In assignment 4 you shall classify some data sets using different machine learning algorithms. You can work alone or in group of two students. You shall present your application and code at an oral examination.
In this assigment you can either choose to use Java and the WEKA library, or Python and Scikit-learn. For the highest grades you need to use Python.
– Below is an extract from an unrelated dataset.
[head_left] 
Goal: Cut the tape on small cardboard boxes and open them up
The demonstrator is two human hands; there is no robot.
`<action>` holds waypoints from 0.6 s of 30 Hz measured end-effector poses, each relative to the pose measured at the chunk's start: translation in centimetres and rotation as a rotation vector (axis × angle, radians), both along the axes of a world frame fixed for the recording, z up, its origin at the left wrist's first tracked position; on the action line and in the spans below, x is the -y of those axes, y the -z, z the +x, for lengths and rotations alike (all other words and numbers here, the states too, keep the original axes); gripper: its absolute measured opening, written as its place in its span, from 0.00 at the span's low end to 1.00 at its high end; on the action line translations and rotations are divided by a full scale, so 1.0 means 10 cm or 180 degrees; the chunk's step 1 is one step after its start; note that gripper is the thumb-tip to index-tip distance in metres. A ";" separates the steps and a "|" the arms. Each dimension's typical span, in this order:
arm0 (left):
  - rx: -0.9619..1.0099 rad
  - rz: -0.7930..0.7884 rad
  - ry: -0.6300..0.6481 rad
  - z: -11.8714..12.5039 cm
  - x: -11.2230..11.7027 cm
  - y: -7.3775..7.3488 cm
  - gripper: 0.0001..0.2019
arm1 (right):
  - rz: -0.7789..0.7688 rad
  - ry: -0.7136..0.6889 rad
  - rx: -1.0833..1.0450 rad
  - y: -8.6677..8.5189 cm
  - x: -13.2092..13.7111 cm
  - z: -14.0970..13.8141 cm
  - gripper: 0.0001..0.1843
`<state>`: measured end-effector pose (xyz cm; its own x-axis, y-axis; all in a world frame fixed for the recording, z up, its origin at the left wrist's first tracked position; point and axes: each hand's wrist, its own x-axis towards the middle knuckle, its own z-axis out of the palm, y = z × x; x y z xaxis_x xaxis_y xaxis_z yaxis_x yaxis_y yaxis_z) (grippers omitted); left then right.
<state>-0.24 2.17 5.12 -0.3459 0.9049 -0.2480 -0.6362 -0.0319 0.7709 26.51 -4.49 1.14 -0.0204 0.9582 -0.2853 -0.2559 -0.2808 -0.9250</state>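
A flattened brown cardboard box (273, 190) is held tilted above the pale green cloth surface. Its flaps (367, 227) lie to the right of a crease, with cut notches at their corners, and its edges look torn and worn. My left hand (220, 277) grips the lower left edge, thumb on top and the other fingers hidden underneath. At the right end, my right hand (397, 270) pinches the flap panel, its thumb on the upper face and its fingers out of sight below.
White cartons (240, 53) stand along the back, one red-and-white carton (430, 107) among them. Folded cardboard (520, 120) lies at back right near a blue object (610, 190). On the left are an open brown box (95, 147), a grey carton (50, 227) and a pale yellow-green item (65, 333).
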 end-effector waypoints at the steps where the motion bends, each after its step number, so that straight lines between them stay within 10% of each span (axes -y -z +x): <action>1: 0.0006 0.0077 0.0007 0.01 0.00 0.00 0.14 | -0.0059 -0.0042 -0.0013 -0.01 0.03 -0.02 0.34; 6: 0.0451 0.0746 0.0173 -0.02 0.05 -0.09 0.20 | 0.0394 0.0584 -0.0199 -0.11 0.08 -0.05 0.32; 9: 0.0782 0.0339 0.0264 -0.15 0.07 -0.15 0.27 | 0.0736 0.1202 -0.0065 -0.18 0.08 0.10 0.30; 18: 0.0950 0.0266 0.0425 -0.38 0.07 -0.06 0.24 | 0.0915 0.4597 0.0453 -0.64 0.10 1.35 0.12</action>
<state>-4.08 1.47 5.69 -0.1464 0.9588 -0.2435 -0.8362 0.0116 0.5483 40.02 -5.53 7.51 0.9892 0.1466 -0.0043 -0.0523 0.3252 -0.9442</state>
For Python code it is recommended to use Jupyter Notebook.
- Classify the Spiral data set using a Linear and a Neural Network classifier
- You can either write Java code and use the Weka library, or Python code and use the Sciki-learn framework
- In Weka you shall use Logistic and MultilayerPerceptron, and in Scikit-learn SGDClassifier and MLPClassifier
- For the Neural Network classifier you shall use a single hidden layer with 72 nodes
- The Spiral data set is two-dimensional with three classes
- Plot the data set in a scatterplot (using for example JavaFX Charts in Java or Matplotlib in Python, Excel or similar is not allowed)
- Why is the accuracy of the Linear classifier very low compared to the Neural Network classifier?
- Write code to show the confusion matrix for both the Linear and Neural Network classifier
- How shall the confusion matrix be interpreted? What does it tell us that the accuracy metric doesn’t?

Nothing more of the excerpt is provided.